• _What you have to do_
Where in the data does the word "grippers" appear? Find those lines and copy them.

Content starts

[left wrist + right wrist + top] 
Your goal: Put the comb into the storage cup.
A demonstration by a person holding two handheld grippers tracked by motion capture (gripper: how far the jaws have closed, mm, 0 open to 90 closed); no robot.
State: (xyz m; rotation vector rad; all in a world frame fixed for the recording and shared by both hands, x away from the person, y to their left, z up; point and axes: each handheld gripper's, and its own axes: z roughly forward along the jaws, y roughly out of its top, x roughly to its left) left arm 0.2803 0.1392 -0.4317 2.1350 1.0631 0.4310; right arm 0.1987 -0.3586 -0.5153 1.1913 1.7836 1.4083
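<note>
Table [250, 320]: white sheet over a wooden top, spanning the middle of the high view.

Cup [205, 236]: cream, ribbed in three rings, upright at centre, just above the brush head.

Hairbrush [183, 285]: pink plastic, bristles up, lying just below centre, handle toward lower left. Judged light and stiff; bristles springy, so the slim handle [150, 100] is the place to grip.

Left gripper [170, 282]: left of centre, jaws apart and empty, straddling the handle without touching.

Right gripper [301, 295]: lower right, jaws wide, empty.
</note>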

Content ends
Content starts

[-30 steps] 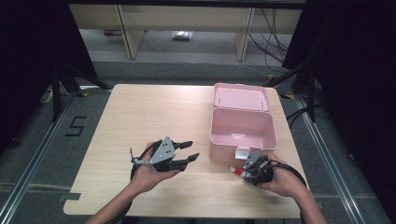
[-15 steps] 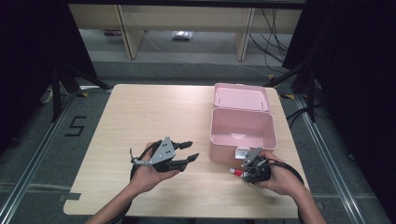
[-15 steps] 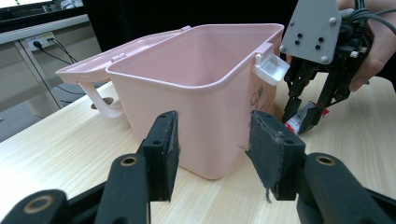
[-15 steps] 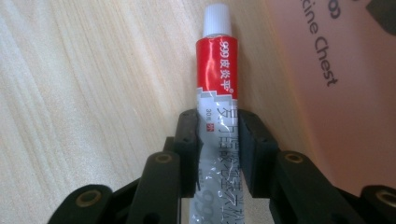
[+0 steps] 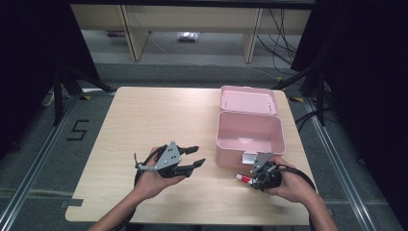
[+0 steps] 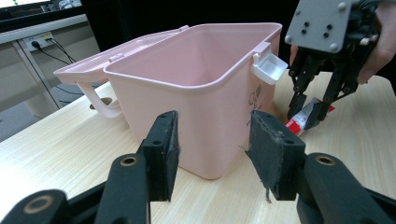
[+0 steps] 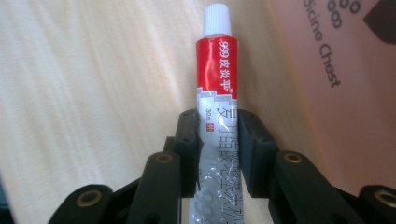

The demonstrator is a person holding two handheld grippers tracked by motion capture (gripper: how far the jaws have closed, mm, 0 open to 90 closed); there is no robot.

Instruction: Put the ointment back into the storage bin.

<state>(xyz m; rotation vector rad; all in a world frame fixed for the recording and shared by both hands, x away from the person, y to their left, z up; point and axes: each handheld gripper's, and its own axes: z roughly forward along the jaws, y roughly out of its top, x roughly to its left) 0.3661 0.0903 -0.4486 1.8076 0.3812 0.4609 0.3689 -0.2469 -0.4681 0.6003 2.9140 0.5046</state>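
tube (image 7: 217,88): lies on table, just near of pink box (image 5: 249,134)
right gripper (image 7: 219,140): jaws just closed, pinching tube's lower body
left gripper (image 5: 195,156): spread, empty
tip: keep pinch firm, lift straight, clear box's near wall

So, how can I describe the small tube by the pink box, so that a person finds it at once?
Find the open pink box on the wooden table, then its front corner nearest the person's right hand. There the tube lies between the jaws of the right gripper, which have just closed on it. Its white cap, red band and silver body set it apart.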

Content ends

• _Answer_
A demonstration by a person holding two handheld grippers tracked by motion capture (gripper: how far the jaws have closed, mm, 0 open to 90 closed); no robot.
The demonstrator is a person holding two handheld grippers tracked by motion capture (gripper: how far the jaws have closed, mm, 0 open to 90 closed); there is no robot.

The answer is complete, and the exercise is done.